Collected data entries
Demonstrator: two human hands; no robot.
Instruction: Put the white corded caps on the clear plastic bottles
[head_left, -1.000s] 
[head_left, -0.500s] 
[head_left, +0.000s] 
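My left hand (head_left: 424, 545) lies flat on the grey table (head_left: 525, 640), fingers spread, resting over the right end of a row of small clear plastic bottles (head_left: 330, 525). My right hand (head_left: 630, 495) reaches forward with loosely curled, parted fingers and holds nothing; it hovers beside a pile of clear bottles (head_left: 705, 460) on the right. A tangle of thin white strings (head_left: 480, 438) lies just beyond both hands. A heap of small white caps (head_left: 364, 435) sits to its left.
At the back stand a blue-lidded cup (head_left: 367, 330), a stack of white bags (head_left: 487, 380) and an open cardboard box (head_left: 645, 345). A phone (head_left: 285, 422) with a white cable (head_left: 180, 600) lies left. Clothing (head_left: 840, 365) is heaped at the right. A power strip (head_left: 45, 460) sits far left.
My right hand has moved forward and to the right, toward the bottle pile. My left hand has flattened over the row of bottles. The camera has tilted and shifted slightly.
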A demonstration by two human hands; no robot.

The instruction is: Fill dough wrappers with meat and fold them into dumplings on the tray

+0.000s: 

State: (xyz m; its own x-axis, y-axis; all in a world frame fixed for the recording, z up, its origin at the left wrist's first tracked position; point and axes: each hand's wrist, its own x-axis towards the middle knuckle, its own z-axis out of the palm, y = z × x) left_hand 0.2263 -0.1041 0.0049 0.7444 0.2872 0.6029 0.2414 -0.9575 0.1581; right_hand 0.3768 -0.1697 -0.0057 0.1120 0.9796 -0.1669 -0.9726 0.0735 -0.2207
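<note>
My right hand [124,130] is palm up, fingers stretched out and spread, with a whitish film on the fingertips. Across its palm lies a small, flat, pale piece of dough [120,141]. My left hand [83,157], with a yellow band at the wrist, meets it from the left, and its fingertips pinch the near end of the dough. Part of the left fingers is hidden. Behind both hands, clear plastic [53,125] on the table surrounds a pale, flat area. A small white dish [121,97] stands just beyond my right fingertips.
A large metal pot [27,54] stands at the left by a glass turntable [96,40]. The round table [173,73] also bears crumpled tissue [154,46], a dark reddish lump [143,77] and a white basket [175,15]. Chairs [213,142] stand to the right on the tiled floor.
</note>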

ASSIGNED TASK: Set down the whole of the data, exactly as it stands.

RESPONSE TO THIS TASK:
Demonstrator: two human hands; no robot.
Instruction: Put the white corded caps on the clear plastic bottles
[head_left, -1.000s] 
[head_left, -0.500s] 
[head_left, +0.000s] 
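My left hand (head_left: 424, 545) lies flat on the grey table (head_left: 525, 640), fingers spread, resting over the right end of a row of small clear plastic bottles (head_left: 330, 525). My right hand (head_left: 630, 495) reaches forward with loosely curled, parted fingers and holds nothing; it hovers beside a pile of clear bottles (head_left: 705, 460) on the right. A tangle of thin white strings (head_left: 480, 438) lies just beyond both hands. A heap of small white caps (head_left: 364, 435) sits to its left.
At the back stand a blue-lidded cup (head_left: 367, 330), a stack of white bags (head_left: 487, 380) and an open cardboard box (head_left: 645, 345). A phone (head_left: 285, 422) with a white cable (head_left: 180, 600) lies left. Clothing (head_left: 840, 365) is heaped at the right. A power strip (head_left: 45, 460) sits far left.
My right hand has moved forward and to the right, toward the bottle pile. My left hand has flattened over the row of bottles. The camera has tilted and shifted slightly.
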A demonstration by two human hands; no robot.

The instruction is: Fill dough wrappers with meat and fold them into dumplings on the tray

+0.000s: 

State: (xyz m; its own x-axis, y-axis; all in a world frame fixed for the recording, z up, its origin at the left wrist's first tracked position; point and axes: each hand's wrist, its own x-axis towards the middle knuckle, its own z-axis out of the palm, y = z × x) left_hand 0.2263 -0.1041 0.0049 0.7444 0.2872 0.6029 0.2414 -0.9575 0.1581; right_hand 0.3768 -0.1697 -0.0057 0.1120 0.9796 -0.1669 -0.9726 0.0735 -0.2207
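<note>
My right hand [124,130] is palm up, fingers stretched out and spread, with a whitish film on the fingertips. Across its palm lies a small, flat, pale piece of dough [120,141]. My left hand [83,157], with a yellow band at the wrist, meets it from the left, and its fingertips pinch the near end of the dough. Part of the left fingers is hidden. Behind both hands, clear plastic [53,125] on the table surrounds a pale, flat area. A small white dish [121,97] stands just beyond my right fingertips.
A large metal pot [27,54] stands at the left by a glass turntable [96,40]. The round table [173,73] also bears crumpled tissue [154,46], a dark reddish lump [143,77] and a white basket [175,15]. Chairs [213,142] stand to the right on the tiled floor.
</note>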

The output for this exercise is complete.